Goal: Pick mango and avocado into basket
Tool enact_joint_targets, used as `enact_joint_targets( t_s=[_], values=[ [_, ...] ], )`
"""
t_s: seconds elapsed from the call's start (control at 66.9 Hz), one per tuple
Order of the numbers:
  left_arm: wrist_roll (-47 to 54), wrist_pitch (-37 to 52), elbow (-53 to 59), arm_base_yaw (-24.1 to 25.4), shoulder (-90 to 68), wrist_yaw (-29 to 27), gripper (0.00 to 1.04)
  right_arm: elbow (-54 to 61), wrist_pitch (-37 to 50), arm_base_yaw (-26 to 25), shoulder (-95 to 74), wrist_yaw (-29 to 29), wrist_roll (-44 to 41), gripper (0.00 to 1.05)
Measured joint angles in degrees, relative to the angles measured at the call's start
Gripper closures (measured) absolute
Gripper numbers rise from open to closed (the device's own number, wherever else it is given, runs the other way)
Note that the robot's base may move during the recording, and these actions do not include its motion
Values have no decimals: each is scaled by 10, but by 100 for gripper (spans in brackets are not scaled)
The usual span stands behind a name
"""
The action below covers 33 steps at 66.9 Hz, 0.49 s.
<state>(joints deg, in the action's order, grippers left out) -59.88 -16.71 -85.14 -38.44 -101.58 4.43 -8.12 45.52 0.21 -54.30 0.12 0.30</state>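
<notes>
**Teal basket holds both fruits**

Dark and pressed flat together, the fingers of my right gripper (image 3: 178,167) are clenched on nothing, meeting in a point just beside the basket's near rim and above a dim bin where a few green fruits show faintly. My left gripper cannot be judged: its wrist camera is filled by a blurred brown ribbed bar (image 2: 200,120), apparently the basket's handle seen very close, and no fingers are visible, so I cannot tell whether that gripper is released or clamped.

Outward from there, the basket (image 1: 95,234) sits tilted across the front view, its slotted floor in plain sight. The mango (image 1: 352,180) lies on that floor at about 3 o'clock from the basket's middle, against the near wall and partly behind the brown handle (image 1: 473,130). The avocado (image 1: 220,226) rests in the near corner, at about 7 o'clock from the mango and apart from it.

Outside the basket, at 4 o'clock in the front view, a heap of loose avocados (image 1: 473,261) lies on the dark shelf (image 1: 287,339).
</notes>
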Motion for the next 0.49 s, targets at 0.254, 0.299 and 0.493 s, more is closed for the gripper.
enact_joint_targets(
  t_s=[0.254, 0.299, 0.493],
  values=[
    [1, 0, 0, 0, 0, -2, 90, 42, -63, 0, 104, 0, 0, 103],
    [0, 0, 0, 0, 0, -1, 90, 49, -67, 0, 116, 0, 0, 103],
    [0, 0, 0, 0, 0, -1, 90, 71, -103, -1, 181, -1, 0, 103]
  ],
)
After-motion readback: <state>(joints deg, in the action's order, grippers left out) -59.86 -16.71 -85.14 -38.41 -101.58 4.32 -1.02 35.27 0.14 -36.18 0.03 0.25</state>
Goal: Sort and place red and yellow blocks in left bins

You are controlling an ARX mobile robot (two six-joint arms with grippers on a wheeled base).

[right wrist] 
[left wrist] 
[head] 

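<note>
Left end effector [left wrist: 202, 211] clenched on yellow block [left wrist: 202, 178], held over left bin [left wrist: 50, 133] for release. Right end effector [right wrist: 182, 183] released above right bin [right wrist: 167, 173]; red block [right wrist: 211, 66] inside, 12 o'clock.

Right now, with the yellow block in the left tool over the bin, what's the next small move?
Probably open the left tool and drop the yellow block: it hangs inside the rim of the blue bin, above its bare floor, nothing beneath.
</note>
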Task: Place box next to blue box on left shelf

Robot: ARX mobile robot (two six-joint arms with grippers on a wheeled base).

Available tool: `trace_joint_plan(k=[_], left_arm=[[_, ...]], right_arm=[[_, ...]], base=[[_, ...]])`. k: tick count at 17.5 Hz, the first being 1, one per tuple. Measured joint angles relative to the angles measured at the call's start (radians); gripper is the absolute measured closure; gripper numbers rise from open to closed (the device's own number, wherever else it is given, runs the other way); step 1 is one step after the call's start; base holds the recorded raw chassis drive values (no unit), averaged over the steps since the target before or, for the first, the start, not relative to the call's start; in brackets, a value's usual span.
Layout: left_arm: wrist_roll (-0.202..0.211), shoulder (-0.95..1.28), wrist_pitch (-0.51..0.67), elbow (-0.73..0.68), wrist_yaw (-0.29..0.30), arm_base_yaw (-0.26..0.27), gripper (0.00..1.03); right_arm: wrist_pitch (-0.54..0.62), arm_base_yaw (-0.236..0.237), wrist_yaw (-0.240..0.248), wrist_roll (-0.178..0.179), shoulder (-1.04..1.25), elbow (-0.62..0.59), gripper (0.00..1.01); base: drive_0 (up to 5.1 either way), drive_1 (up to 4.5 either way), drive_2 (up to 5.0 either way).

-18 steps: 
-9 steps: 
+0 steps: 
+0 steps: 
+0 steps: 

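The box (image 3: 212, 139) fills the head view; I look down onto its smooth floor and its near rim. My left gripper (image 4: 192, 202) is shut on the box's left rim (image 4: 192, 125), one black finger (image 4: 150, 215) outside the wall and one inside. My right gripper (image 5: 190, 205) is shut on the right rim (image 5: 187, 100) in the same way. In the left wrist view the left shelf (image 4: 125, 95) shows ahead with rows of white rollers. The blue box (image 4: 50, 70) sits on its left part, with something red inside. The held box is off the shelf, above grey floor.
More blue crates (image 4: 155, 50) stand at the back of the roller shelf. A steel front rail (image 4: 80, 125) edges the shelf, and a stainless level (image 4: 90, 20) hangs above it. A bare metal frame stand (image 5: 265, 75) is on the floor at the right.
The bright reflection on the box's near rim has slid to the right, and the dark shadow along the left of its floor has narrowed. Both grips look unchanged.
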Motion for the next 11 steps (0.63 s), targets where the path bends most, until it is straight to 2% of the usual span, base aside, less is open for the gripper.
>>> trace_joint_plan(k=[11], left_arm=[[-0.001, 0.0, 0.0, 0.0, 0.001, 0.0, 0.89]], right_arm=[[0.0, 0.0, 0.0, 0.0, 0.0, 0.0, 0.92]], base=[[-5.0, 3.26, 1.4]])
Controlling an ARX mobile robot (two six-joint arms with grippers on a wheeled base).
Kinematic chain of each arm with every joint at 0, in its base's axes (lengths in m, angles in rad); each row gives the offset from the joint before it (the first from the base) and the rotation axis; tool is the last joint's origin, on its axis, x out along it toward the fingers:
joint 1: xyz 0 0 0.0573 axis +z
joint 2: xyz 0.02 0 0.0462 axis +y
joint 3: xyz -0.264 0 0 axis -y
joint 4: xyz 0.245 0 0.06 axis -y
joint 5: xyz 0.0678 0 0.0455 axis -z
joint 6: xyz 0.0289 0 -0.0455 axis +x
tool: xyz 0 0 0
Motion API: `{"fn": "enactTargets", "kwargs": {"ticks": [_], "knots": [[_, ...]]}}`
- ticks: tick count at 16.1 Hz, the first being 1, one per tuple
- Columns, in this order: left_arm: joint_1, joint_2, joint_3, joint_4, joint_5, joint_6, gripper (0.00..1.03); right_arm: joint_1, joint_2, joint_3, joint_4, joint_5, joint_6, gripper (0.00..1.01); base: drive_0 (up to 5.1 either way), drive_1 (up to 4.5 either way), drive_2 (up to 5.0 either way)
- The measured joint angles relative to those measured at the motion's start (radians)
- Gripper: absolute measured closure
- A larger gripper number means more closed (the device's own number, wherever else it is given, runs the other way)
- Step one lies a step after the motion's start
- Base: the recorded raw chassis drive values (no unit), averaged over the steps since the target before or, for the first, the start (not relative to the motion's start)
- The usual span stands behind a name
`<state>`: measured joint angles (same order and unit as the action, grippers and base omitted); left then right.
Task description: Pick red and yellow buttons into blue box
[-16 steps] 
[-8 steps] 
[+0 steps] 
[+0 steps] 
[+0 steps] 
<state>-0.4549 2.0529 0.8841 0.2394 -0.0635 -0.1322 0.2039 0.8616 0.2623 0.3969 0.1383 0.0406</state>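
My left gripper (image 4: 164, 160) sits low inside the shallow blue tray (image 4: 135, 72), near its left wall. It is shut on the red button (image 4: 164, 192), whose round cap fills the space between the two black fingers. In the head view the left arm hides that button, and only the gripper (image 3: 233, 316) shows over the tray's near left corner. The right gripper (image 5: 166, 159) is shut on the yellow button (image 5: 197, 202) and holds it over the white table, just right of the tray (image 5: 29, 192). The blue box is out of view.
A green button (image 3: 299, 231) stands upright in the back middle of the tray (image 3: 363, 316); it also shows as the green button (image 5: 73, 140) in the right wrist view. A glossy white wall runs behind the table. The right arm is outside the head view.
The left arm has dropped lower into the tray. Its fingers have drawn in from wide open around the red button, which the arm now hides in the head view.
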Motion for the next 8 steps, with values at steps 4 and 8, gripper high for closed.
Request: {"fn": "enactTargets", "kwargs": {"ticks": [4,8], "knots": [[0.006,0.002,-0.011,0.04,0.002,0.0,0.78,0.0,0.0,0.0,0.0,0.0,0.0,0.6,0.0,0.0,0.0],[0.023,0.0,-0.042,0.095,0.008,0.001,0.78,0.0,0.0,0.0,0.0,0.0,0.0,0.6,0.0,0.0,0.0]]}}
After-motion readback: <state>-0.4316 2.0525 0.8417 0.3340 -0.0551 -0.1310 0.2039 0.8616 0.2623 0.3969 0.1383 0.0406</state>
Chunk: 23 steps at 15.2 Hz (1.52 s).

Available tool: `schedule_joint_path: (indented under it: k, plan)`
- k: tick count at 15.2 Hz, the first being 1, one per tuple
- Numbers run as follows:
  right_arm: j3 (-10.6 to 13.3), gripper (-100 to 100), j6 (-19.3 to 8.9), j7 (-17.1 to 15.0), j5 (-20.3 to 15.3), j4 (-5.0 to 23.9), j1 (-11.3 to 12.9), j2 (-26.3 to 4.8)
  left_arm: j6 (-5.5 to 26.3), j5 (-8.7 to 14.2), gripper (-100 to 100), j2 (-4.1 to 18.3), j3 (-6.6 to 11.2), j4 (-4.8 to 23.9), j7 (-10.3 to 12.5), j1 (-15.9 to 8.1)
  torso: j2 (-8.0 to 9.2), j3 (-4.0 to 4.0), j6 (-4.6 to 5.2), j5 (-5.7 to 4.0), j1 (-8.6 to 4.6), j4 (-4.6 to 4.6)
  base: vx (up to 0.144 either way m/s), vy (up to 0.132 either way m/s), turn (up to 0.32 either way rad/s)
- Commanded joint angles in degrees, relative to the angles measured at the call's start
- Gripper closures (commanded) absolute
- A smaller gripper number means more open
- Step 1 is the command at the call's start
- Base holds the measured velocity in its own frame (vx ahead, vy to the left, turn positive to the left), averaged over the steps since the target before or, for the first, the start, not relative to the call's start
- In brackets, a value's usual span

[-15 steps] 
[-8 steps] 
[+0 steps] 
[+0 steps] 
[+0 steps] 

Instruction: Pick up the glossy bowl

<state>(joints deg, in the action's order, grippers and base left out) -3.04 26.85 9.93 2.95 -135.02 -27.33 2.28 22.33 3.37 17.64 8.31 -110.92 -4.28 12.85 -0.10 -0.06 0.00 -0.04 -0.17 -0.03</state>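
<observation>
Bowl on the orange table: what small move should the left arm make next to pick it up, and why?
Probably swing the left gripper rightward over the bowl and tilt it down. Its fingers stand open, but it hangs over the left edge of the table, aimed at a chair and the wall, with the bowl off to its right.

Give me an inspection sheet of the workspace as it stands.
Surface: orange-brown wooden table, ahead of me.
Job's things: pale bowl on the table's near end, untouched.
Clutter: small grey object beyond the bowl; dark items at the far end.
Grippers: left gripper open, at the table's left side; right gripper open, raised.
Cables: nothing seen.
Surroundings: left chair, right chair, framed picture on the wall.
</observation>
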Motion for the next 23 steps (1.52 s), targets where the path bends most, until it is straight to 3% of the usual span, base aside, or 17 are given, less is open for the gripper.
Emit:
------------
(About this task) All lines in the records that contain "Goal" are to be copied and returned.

(Solution for this exercise)
Goal: Pick mango and avocado into basket
Goal: Sort and place red and yellow blocks in left bins

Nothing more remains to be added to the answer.